The man replies, "Roughly a gallon!."
September 14 at 1:01PM
I am off to a South India tour for 15 days starting today. So you will be seeing less of my posting. (I can hear the big sigh of relief!:):) But beware! My pen-drive is loaded and at any given opportunity I shall go bang bang!You may look forward to some interesting photos on life down there. Cheers!
September 11 at 5:29AM
Doris1022 : good luck on the trip and be careful. is the whole family going?
September 11 at 7:41PM
sandysartstudio : Have a safe trip. I come back and you take off. Love your sense of humour.
September 13 at 7:00AM
My watercolour landscape 'Sundown Time' posted today was selected to participate in an on-line competition organized by a US based on-line gallery Tallenge.com. This came out of the blue! A very pleasant surprise indeed! However, I need to go through the voting route to qualify for the final round.

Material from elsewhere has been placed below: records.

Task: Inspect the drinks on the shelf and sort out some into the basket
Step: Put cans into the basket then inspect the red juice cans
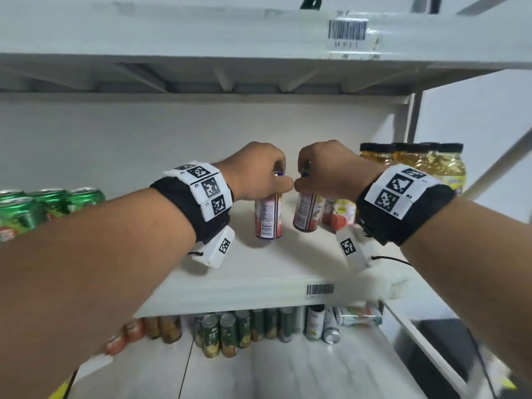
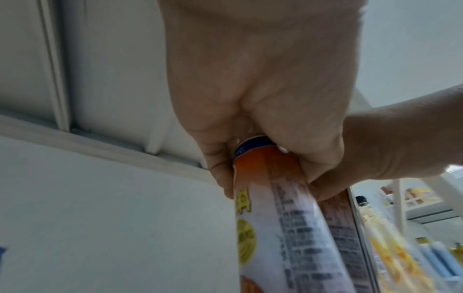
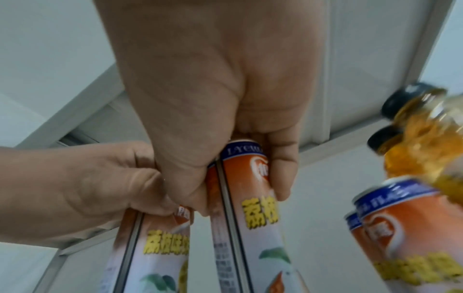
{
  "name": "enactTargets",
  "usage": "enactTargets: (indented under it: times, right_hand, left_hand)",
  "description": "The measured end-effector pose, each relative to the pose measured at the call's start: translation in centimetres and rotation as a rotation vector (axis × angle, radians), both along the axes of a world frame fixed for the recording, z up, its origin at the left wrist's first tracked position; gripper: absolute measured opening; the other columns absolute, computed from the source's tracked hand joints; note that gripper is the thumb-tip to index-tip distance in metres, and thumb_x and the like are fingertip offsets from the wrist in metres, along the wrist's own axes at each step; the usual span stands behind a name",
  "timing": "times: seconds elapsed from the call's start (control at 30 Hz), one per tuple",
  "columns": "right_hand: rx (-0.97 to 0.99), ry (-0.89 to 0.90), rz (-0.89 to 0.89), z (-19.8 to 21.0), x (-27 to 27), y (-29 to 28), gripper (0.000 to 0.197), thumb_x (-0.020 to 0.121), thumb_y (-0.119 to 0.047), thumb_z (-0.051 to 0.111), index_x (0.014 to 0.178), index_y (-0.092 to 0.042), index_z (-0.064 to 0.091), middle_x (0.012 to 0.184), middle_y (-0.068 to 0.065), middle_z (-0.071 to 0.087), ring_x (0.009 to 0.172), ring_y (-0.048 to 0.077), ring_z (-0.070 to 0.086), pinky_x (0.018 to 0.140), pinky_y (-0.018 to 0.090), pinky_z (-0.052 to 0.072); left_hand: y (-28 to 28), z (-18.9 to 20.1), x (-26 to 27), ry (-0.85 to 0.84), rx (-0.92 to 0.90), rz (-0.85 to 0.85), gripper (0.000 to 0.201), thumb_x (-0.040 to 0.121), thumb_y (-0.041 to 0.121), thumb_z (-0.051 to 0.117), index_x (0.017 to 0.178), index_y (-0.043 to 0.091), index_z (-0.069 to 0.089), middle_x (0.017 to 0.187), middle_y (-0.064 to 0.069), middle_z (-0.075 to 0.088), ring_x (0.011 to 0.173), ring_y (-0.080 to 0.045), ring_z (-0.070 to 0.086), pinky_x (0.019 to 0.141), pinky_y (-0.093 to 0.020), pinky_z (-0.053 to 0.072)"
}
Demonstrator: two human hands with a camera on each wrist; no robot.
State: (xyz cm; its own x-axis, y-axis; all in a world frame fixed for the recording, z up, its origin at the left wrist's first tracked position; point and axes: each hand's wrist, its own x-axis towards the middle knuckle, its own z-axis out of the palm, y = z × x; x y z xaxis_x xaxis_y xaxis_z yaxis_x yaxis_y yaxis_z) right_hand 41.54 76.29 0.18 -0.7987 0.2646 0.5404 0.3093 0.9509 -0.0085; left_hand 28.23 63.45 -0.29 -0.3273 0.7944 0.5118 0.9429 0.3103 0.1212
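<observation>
Two hands up at the middle shelf (image 1: 259, 272), side by side, thumbs nearly touching. Left hand (image 1: 256, 171) clamped from above on the top of one lychee can (image 1: 267, 217), fingers curled round the rim; same top-down grab from the right hand (image 1: 325, 168) on a second can (image 1: 306, 214). Gripping by the rim probably because the neighbouring cans (image 1: 338, 214) crowd the right side and leave little room for a wrap around the body. Left can upright, base on or just off the shelf, hard to say with the blur. Right can tilted, bottom swung toward the left, seemingly lifted clear. Holding the pair out front like this suits a label check, print side facing back. Yellow bottles (image 1: 426, 162) packed at the far right, green cans (image 1: 43, 205) off to the left, more cans (image 1: 230, 332) on the shelf below. No basket in view, so nothing sorted yet as far as can be judged.
</observation>
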Motion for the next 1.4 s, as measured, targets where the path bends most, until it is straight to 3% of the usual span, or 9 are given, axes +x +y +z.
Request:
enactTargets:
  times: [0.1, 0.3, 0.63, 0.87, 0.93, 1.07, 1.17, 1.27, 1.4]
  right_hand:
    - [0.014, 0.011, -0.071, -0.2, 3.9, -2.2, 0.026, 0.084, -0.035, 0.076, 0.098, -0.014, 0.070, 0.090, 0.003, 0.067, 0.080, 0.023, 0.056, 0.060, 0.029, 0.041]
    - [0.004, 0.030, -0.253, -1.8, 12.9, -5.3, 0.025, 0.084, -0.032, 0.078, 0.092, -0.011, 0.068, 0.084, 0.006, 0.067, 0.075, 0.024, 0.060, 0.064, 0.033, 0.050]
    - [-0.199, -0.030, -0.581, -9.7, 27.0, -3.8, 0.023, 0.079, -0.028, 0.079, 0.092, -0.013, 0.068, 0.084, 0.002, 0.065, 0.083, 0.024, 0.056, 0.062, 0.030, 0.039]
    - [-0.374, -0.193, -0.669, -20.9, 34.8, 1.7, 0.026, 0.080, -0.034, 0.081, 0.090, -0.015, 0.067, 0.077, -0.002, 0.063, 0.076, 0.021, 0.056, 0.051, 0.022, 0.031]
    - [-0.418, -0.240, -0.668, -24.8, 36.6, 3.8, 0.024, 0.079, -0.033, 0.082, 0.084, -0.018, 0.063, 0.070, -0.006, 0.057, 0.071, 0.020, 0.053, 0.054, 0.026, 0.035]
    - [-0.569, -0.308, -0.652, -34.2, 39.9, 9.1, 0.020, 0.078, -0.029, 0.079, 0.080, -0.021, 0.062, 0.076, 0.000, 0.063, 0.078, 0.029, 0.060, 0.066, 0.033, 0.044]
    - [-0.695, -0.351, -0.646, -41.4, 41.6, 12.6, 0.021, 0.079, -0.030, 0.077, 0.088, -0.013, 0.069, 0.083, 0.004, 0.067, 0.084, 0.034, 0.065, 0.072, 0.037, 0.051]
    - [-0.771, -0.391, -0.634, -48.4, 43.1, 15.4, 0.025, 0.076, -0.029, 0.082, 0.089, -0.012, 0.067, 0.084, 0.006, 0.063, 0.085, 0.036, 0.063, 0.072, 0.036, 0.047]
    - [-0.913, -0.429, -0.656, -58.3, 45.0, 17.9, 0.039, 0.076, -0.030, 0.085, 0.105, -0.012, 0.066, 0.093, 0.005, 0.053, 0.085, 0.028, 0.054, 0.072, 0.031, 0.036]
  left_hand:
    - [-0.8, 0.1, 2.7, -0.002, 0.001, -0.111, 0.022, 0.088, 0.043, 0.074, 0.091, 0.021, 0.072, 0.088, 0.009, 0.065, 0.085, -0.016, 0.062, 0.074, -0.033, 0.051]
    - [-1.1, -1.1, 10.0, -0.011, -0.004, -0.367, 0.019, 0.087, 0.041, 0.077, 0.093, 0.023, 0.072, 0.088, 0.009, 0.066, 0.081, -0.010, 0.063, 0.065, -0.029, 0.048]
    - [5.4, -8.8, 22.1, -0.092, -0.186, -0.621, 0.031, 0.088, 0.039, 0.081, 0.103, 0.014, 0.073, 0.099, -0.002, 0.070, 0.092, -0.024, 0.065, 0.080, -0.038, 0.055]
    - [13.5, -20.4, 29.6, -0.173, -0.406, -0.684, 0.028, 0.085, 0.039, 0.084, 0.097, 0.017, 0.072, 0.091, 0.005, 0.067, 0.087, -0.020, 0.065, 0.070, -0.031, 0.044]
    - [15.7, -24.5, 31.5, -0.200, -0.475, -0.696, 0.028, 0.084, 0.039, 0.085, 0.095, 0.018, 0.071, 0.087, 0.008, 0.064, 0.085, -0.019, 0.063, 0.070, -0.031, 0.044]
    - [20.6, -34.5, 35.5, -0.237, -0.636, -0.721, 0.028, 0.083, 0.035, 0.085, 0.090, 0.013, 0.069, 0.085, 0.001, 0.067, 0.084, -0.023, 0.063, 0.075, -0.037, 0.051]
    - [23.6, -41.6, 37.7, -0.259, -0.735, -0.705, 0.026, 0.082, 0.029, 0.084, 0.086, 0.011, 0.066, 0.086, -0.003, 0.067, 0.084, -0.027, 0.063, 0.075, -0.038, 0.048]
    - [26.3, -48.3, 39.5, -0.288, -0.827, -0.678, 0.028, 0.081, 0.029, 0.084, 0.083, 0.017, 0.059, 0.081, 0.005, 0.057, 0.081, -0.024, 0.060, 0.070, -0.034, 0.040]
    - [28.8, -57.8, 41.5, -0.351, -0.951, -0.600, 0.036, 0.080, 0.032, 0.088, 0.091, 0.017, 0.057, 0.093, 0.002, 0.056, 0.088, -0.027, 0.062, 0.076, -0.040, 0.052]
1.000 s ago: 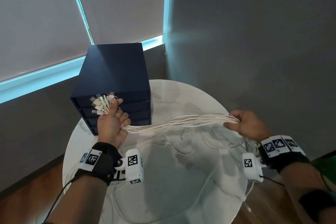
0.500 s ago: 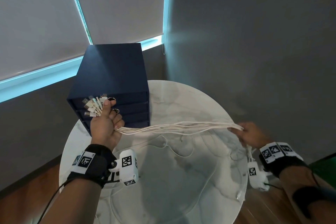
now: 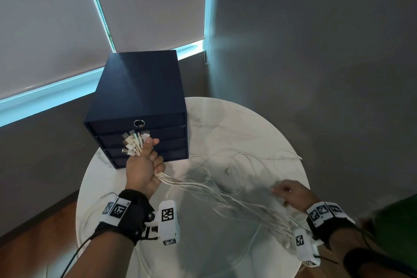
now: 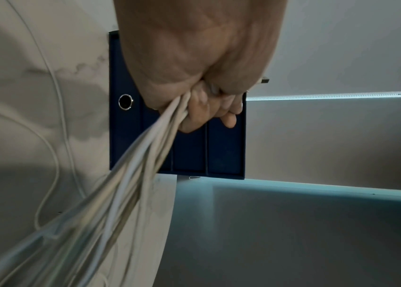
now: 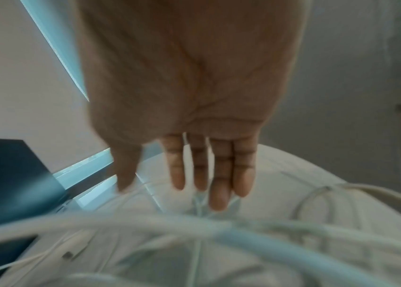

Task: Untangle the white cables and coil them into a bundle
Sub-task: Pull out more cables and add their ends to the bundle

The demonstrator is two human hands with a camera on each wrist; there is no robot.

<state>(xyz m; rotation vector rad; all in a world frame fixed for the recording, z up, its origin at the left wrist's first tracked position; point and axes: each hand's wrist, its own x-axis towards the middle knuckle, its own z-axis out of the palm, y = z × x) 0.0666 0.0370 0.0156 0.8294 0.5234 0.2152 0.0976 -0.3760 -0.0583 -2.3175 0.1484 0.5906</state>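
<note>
My left hand grips a bunch of white cables near their plug ends, in front of the drawer box. The USB plugs fan out above my fist. In the left wrist view the fingers curl round the cable bunch. The strands sag from that fist down to the right across the table. My right hand hovers over the table's right side with straight fingers and holds nothing. Loose cables lie blurred below it.
A dark blue drawer box stands at the back left of the round white marble table. Loose cable loops lie on the table's far right. Grey walls and window blinds stand close behind; wooden floor shows at the left.
My right hand has let go of the cable bunch and opened, staying low at the right. The cables, taut between both hands before, now sag onto the table. The left hand keeps its grip.
</note>
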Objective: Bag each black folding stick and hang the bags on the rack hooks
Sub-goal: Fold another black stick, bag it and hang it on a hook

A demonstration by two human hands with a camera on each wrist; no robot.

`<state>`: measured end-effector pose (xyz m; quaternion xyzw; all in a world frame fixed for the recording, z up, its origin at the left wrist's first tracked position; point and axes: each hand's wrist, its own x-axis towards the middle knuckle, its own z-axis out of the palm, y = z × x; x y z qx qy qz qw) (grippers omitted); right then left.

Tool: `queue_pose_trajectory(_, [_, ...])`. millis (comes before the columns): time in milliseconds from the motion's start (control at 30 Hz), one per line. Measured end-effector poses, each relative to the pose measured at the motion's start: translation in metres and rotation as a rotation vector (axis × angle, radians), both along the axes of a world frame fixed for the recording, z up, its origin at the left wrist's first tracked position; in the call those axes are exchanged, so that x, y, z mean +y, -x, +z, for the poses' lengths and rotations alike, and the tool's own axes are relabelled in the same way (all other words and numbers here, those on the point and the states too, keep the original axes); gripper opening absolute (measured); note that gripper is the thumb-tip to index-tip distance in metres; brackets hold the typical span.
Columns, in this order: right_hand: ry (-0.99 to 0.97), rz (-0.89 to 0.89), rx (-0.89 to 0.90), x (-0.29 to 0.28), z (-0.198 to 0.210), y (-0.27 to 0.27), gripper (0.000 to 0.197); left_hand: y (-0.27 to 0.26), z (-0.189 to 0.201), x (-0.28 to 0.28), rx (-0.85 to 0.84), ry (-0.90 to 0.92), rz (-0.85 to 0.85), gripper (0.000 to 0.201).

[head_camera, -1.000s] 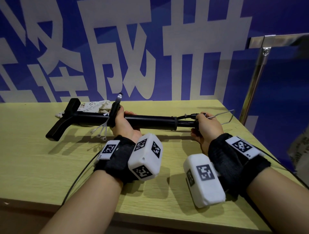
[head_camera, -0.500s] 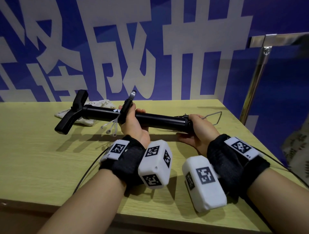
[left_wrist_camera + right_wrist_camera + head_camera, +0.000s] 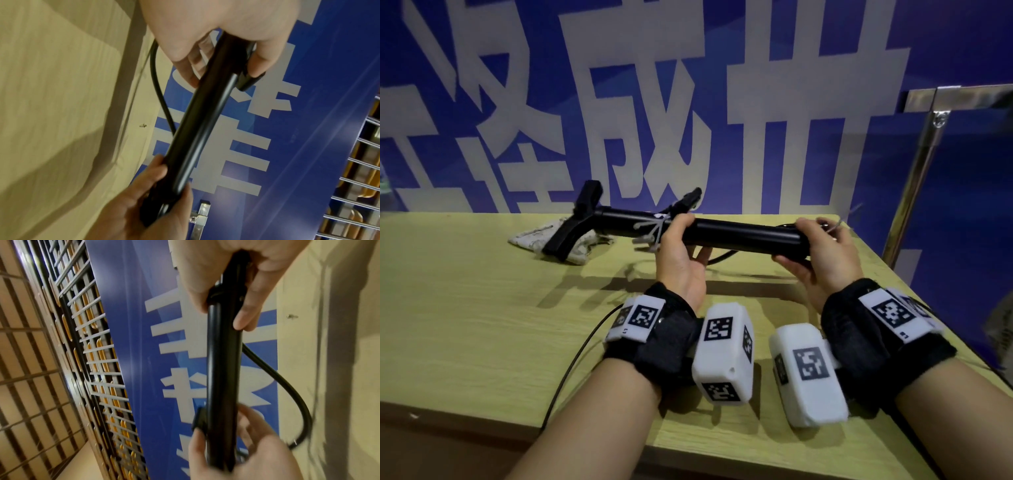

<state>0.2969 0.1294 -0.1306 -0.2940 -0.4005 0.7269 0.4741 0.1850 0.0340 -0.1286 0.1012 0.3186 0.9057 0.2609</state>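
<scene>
the right hand covers the black folding stick's end near the counter's right edge; the wire loop there is blurred; the cloth bag lies partly behind its handle

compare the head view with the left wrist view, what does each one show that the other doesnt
Only the head view shows the stick's T-shaped handle, the white cloth bag lying on the table under it, and the white cord tied round the stick. Only the left wrist view shows a wire grid rack beyond the blue banner. Both show the left hand and right hand gripping the black folding stick above the table.
</scene>
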Motion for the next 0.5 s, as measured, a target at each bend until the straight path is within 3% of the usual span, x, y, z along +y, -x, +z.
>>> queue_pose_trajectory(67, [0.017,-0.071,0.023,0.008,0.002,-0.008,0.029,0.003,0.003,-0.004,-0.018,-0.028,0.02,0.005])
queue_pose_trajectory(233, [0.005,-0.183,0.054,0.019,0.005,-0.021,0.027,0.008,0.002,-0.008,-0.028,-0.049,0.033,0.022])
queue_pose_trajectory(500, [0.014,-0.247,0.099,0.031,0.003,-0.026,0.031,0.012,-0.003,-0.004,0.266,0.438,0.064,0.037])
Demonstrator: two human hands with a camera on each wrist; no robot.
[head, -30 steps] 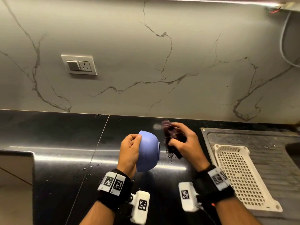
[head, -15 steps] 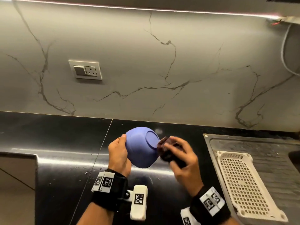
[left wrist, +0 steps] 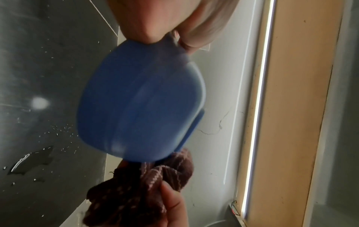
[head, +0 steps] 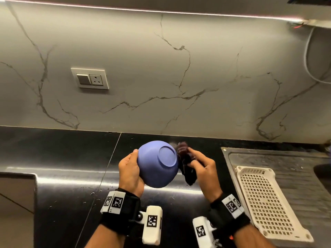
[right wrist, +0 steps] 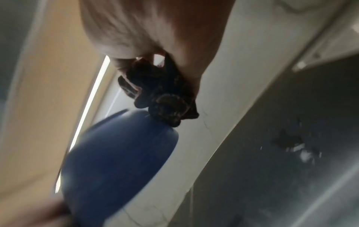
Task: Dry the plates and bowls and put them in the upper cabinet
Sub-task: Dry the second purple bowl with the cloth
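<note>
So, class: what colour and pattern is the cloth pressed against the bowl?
The cloth is dark maroon-brown with pale pinkish stripes and dots, clearest in the left wrist view.

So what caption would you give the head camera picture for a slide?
Left hand holds a blue bowl bottom-up over the black counter while the right hand presses a dark cloth against its base.

A white perforated tray point(head: 265, 201) lies on the steel drainboard point(head: 293, 158) beside a wet black countertop point(head: 59, 154). A switch and socket plate point(head: 90, 78) sits on the veined marble wall point(head: 179, 68).
</note>
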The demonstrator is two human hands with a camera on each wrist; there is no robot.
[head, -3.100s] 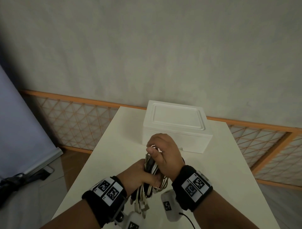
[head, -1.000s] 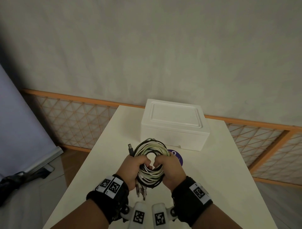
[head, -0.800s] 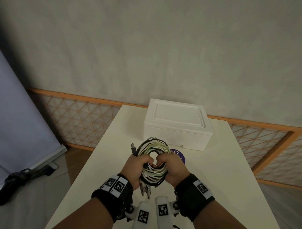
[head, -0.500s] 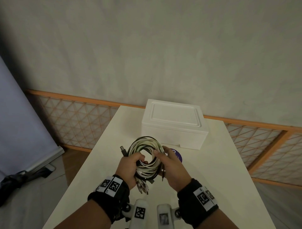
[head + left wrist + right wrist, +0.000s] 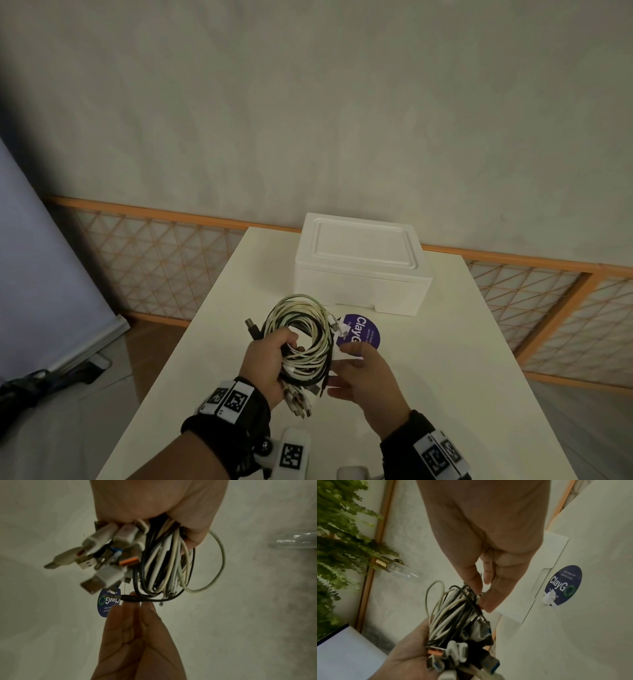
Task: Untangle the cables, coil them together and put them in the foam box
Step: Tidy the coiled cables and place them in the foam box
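Observation:
A coil of white, cream and black cables [image 5: 301, 329] hangs above the white table [image 5: 445, 359], in front of the shut white foam box [image 5: 359, 260]. My left hand [image 5: 270, 359] grips the coil at its near side, fingers curled through the ring. Several USB plugs [image 5: 102, 561] stick out below that fist. My right hand [image 5: 356, 373] is beside the coil on the right with its fingers straight. Its fingertips [image 5: 135, 605] touch a loose black jack plug [image 5: 130, 599] and the coil's [image 5: 453, 609] edge.
A round purple sticker [image 5: 364, 334] lies on the table between the coil and the box. An orange lattice fence [image 5: 154, 260] runs behind the table, and a pale panel [image 5: 41, 274] leans at the left. A green plant [image 5: 337, 527] shows in the right wrist view.
Both hands held the coil a second ago. My right hand has since let go and opened, moving a little to the right; the left hand keeps the coil.

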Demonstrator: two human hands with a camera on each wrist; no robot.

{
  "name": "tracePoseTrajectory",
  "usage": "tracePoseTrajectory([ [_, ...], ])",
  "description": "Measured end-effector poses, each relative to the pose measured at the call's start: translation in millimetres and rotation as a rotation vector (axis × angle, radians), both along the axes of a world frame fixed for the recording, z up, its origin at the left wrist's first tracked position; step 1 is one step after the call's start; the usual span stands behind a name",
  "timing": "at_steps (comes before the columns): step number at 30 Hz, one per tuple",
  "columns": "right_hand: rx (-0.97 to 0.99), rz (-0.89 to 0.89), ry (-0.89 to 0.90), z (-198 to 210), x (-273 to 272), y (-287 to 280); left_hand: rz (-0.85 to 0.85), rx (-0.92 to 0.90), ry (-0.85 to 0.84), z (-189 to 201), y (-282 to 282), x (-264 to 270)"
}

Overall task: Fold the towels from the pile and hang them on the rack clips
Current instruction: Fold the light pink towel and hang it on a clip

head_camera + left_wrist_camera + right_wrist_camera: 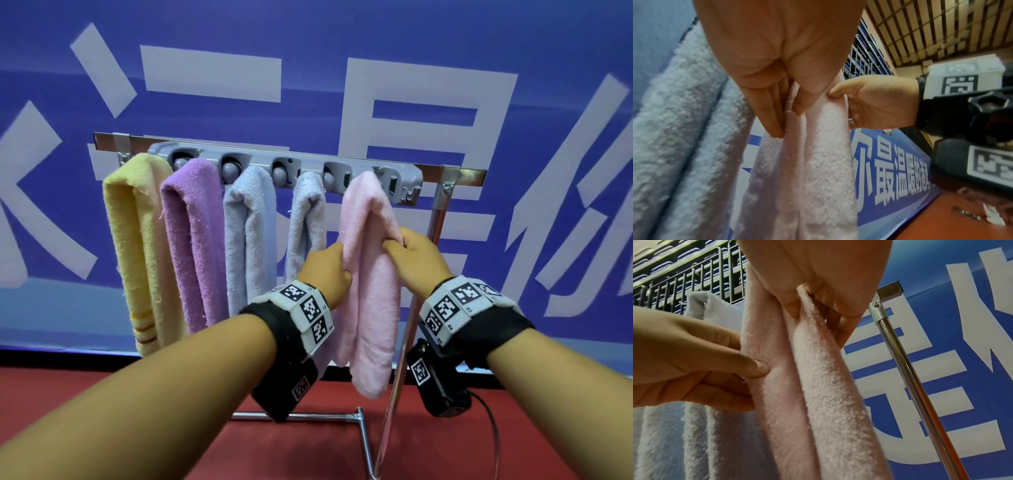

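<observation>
1. The grey clip bar (284,168) on the metal rack (438,219) is partly covered: the tops of the five hanging towels hide most of the clips, so I cannot tell how the pink towel (371,274) is caught at its top.
2. My left hand (325,274) pinches the pink towel's left edge, thumb in front and fingers behind; the fingers are hidden in the head view.
3. My right hand (416,257) holds the right fold in a narrow grip, thumb on the front, fingers tucked behind the cloth.
4. The pink towel hangs at the right end of the row, folded lengthwise into thick soft rolls of looped terry.
5. To its left hang two pale blue towels (251,233), a purple towel (193,240) and a yellow towel (137,246) with red stripes near its lower end.
6. The rack's upright is a shiny chrome tube; its foot rests on a red floor (137,387), and my forearms cover part of the base.
7. Behind stands a blue banner (342,41) with large white characters, cut off at the frame edges.
</observation>
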State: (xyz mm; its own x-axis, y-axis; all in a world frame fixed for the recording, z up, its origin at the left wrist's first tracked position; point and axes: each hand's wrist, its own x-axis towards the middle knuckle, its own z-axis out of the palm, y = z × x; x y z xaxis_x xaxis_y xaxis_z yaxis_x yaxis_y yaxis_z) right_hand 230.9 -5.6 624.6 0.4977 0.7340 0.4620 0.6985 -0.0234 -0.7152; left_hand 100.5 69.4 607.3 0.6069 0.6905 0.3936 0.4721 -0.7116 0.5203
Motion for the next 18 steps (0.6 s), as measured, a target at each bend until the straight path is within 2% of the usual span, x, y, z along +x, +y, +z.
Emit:
tracePoseTrajectory([
  [5, 0.020, 0.022, 0.009, -3.0, 0.1, 0.1, -0.010, -0.036, 0.060, -11.6, 6.6, -2.0],
  [9, -0.018, 0.021, 0.023, -10.9, 0.1, 0.7, -0.027, -0.073, -0.060, -13.1, 3.7, -4.3],
  [13, -0.170, 0.017, 0.050, -29.9, -2.8, 0.5, -0.033, -0.129, -0.129, -22.0, -1.2, -4.7],
  [18, -0.287, -0.001, 0.005, -48.5, -2.6, 2.4, -0.036, -0.118, -0.088, -33.5, -1.4, -4.3],
])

I would very much appreciate if you could take a few seconds and click on the link http://tlng.me/1dylCgc#sthash.EFTFPbXy.dpuf which will take you to the voting booth. Then just click on my entry pitted against an opponent which is randomly chosen by the computer. All this takes less than 30 secs.
Thanks very much for your time and cooperation.
September 10 at 12:28AM
Life is but a dream. : I did it Sesha, you got my vote. I also liked that Russian girl's work but yours rocked. Let us know how you did. By the way Sundown Time really looked well presented on that site.
September 10 at 2:09AM
seshadri_sreenivasan : Sundown time is a watercolour painting. The gallery chose it from my website and wrote to me to post it in their contest site! I did this on cold-pressed 300gms.m2 paper 11"x15". I am very glad you liked it.Thanks a lot for your support!
I thank all the members for their unstinted cooperation.
September 10 at 11:29AM
ozzyart : Hey Sesha, Your painting was tops compared to the opposition, and you got my vote too!
Good luck with it, and do keep us posted!